Sabato 8 settembre, alle ore 17, nella sala mostre del liceo artistico Dosso Dossi, in via Bersaglieri del Po 25, verrà inaugurata la mostra “Bruno Vidoni. Fotoamatore?”.
La mostra, curata da Emiliano Rinaldi e Roberto Roda, ricostruisce l’impegno “fotoamatoriale” dell’artista centese nel periodo 1967-1974. Bruno Vidoni (1930-2001), pittore, incisore, poeta, critico e gallerista d’arte fu, come noto, anche fotografo. Anzi, proprio alla fotografia l’artista deve la sua notorietà, grazie ad una serie di sperimentazioni concettuali che, nella prima metà degli anni settanta, lo proiettarono con pieno diritto nella storia della grande fotografia italiana. Da alcuni anni il Centro Etnografico Ferrarese, di cui l’artista centese fu assiduo e precoce collaboratore, ha iniziato lo studio sistematico delle miniere della creatività vidoniana. L’attività di riordino procede in progress ed è scandita da una periodica socializzazione dei risultati.
Andata in parete a Ferrara nel 2016 e a Mantova e Ste Eulalie d’Olt (Francia) nel 2017, la mostra viene ora riallestita in forma ampliata e attiene alle iniziative connesse alla “Borsa di studio in onore di Bruno Vidoni” che Marina Ferriani, vedova dell’artista, ha istituito presso il liceo artistico Dosso Dossi di Ferrara.

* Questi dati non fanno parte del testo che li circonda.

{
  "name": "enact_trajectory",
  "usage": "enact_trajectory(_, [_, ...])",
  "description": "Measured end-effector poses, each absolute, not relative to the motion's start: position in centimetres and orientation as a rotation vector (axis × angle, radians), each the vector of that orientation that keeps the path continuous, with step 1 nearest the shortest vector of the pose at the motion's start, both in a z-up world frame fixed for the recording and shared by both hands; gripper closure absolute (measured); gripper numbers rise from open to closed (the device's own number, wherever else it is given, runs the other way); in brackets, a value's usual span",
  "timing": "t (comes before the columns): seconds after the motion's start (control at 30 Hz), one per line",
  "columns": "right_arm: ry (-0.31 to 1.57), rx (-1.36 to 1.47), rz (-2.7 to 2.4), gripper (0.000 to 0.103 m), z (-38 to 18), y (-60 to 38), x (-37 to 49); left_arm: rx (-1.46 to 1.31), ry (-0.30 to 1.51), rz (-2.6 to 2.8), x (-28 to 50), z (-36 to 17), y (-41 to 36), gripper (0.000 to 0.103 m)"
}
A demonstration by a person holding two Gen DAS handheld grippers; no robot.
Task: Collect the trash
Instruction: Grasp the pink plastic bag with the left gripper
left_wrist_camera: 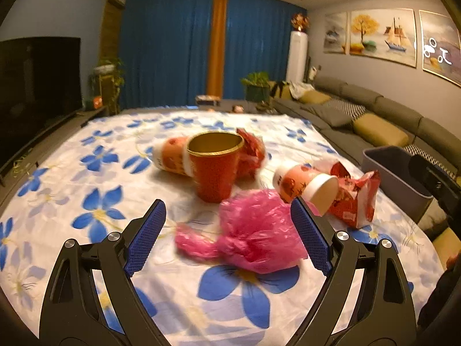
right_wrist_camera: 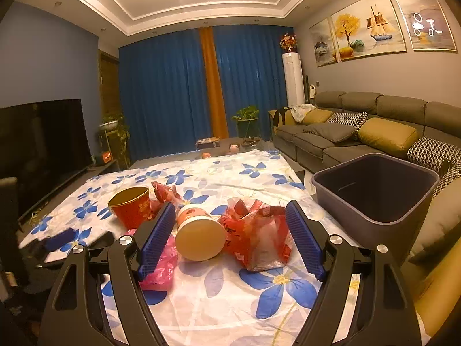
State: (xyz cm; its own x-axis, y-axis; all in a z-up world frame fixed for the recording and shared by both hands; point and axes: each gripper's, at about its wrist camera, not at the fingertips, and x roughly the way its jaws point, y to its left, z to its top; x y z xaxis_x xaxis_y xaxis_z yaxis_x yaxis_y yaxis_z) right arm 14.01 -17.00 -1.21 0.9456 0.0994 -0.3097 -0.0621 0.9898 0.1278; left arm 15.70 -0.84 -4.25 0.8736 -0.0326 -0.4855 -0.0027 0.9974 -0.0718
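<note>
Left claw (left_wrist_camera: 227, 225) open wide, nothing held; a crumpled pink bag (left_wrist_camera: 253, 230) lies on the desk (left_wrist_camera: 57, 178) between its fingers, not pinched as far as the left wrist view shows. Right claw (right_wrist_camera: 230, 225) also open and empty; between its fingers lie a tipped paper cup (right_wrist_camera: 198, 233), mouth toward the camera, and a red wrapper (right_wrist_camera: 256, 236) just beside it, touching or nearly so. Neither is gripped. Further out: an upright red cup (left_wrist_camera: 214, 167) with a gold rim stands mid-desk. A second tipped cup (left_wrist_camera: 170, 155) lies just behind it to the left, and another red wrapper (left_wrist_camera: 253, 150) just behind to the right. All of this sits on a white cloth with blue flowers. The grey bin (right_wrist_camera: 374, 190) stands off the desk's right edge, beside the sofa (right_wrist_camera: 360, 127). What shows of its inside looks bare, though the bottom is dim and partly hidden. Progress, as I judge it: barely begun. Every visible piece of trash is on the desk and nothing is seen in the bin. Left to do: pink bag, two tipped cups, upright cup, two wrappers. Both claws seem placed for a first pick, left on the bag, right on the cup or wrapper nearest the bin.
</note>
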Motion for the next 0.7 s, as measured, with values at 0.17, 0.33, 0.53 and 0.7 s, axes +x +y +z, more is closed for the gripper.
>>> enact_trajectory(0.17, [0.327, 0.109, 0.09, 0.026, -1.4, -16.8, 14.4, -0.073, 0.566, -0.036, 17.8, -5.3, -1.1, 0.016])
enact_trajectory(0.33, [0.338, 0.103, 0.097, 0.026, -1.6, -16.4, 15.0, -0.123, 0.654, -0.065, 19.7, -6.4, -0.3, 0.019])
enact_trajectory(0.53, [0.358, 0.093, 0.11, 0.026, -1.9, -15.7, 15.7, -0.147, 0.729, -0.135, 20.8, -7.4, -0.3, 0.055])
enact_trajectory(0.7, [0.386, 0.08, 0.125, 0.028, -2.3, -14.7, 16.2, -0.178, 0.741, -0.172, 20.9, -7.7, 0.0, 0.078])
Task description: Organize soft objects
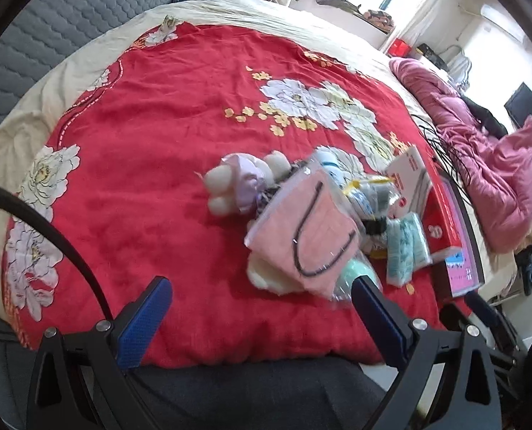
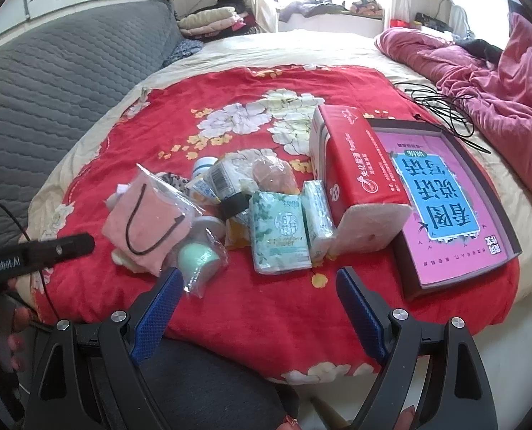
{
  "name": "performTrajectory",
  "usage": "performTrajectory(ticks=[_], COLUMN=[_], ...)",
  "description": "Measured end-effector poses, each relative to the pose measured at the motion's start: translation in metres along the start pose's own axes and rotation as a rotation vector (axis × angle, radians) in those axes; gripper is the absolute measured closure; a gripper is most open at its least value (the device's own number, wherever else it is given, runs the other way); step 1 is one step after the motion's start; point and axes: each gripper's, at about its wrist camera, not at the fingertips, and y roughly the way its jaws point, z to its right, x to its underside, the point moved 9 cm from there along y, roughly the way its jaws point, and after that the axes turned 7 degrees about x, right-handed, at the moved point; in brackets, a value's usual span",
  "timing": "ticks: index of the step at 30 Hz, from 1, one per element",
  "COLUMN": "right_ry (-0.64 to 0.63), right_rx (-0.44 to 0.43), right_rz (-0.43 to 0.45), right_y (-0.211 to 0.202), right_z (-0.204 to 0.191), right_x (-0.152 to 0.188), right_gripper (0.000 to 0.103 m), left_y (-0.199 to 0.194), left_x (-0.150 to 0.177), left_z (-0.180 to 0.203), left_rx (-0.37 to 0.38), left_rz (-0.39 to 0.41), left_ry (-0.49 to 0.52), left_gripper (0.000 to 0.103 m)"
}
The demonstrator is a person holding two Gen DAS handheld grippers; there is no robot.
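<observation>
Right tool [image 2: 257,286] open, tissue pack [image 2: 278,234] just beyond its fingertips

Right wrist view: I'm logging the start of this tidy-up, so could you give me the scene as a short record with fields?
surface: red floral blanket on a bed
pile: pink pouch in clear bag, mint ball in plastic, green tissue packs
box: red carton, lying beside the packs
book: pink and blue cover, right of carton
left gripper: open, empty
right gripper: open, empty
</observation>
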Motion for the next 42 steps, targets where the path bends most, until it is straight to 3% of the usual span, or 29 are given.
performTrajectory(ticks=[2,7,11,14,16,22,30,33,35,42], right_ry=[0.002,0.010,0.018,0.022,0.024,0.014,-0.041,-0.066,-0.077,-0.042], right_rx=[0.003,0.011,0.012,0.015,0.022,0.041,0.141,0.178,0.171,0.110], right_rz=[-0.007,-0.032,-0.052,-0.065,-0.075,-0.087,-0.083,-0.073,-0.088,-0.053], right_y=[0.004,0.019,0.030,0.039,0.046,0.067,0.090,0.096,0.101,0.086], right_z=[0.001,0.005,0.007,0.007,0.007,0.000,-0.006,-0.005,-0.005,0.003], right_x=[0.000,0.000,0.000,-0.002,-0.003,-0.009,-0.019,-0.021,-0.020,-0.024], right_gripper=[0.015,0.015,0.015,0.015,0.015,0.015,0.017,0.032,0.062,0.073], left_y=[0.009,0.035,0.043,0.047,0.049,0.052,0.051,0.050,0.048,0.038], left_x=[-0.003,-0.006,-0.008,-0.011,-0.012,-0.012,-0.012,-0.012,-0.012,-0.017], left_z=[-0.004,-0.008,-0.009,-0.007,-0.005,0.000,0.001,0.002,0.003,0.015], left_rx=[0.009,0.058,0.099,0.128,0.153,0.201,0.239,0.247,0.261,0.276], left_rz=[-0.010,-0.070,-0.076,-0.079,-0.087,-0.099,-0.101,-0.103,-0.103,-0.064], left_ry=[-0.007,-0.017,-0.040,-0.047,-0.052,-0.049,-0.047,-0.044,-0.044,-0.004], left_gripper=[0.005,0.024,0.034,0.049,0.066,0.080,0.088,0.090,0.090,0.098])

La mostra ricostruisce, in sintesi, gli inizi dell’attività fotografica di Bruno Vidoni con il Fotoclub Guercino di Cento e la sua partecipazione a decine di concorsi fotografici con sequenze e fotoracconti fortemente sperimentali, che ci appaiono oggi dei piccoli gioielli artistici. Fotoamatoriali? Di sicuro non dilettantistici. Si nota nella produzione di quegli anni già un uso sapiente del collage di matrice “surrealista”e persino la sperimentazione mai banale di linguaggi vicini alla poesia visiva. Di grande rigore i ritratti femminili con un uso sapiente di luci “espressioniste”.
La mostra “Bruno Vidoni. Fotoamatore?” rimarrà in parete fino a domenica 23 settembre.